Appearing before a House of Lords committee, experts at security firm Darktrace also warned how cyber criminals could misuse AI tools to impersonate individuals, learn their habits and writing skills, and take over their systems to spread malicious software to systems used by the victims’ colleagues and acquaintances. They added that the operation could explode and victimise millions of people.
“Imagine a piece of malicious software on your laptop that can read your calendar, emails, messages etc. Now imagine that it has AI that can understand all of that material and can train itself on how you differently communicate with different people. It could then contextually contact your co-workers and customers replicating your individual communication style with each of them to spread itself,” said Dave Palmer, director of technology at Darktrace.
“Maybe you have a diary appointment with someone and it sends them a map reminding them where to go, and hidden in that map is a copy of malicious software. Perhaps you are editing a document back and forth with another colleague, the software can reply whilst making a tiny edit, and again include the malicious software.
“Will your colleagues open those emails? Absolutely. Because they will sound like they are from you and be contextually relevant.

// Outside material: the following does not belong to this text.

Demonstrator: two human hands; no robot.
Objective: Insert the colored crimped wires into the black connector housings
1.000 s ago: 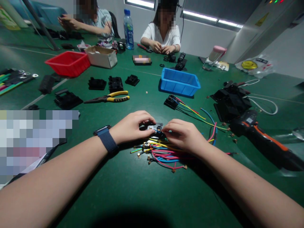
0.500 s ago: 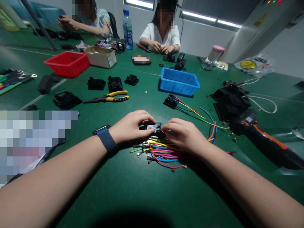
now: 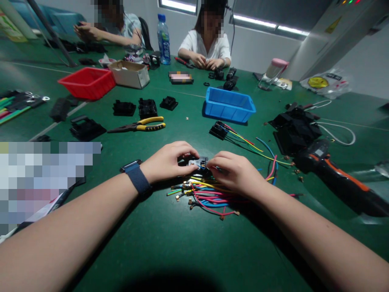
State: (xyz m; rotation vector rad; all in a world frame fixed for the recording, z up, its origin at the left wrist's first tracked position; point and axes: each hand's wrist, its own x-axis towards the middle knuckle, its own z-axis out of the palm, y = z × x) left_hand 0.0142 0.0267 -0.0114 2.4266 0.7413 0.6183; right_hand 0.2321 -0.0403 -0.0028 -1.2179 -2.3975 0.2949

Whether you have a formal relationship, informal, discuss football or the Great British Bake Off, all of this can be learnt and replicated. Such an attack is likely to explode across supply chains. Want to go after a hard target like an individual in a bank or a specific individual in public life? This may be the best way,” he added.
Mr Palmer also told the House of Lords committee on AI that by using AI tools, cyber criminals could also infiltrate corporate meetings, use translation and transcription tools to access sensitive corporate secrets, and carry out round-the-clock surveillance of enterprises they intend to victimise.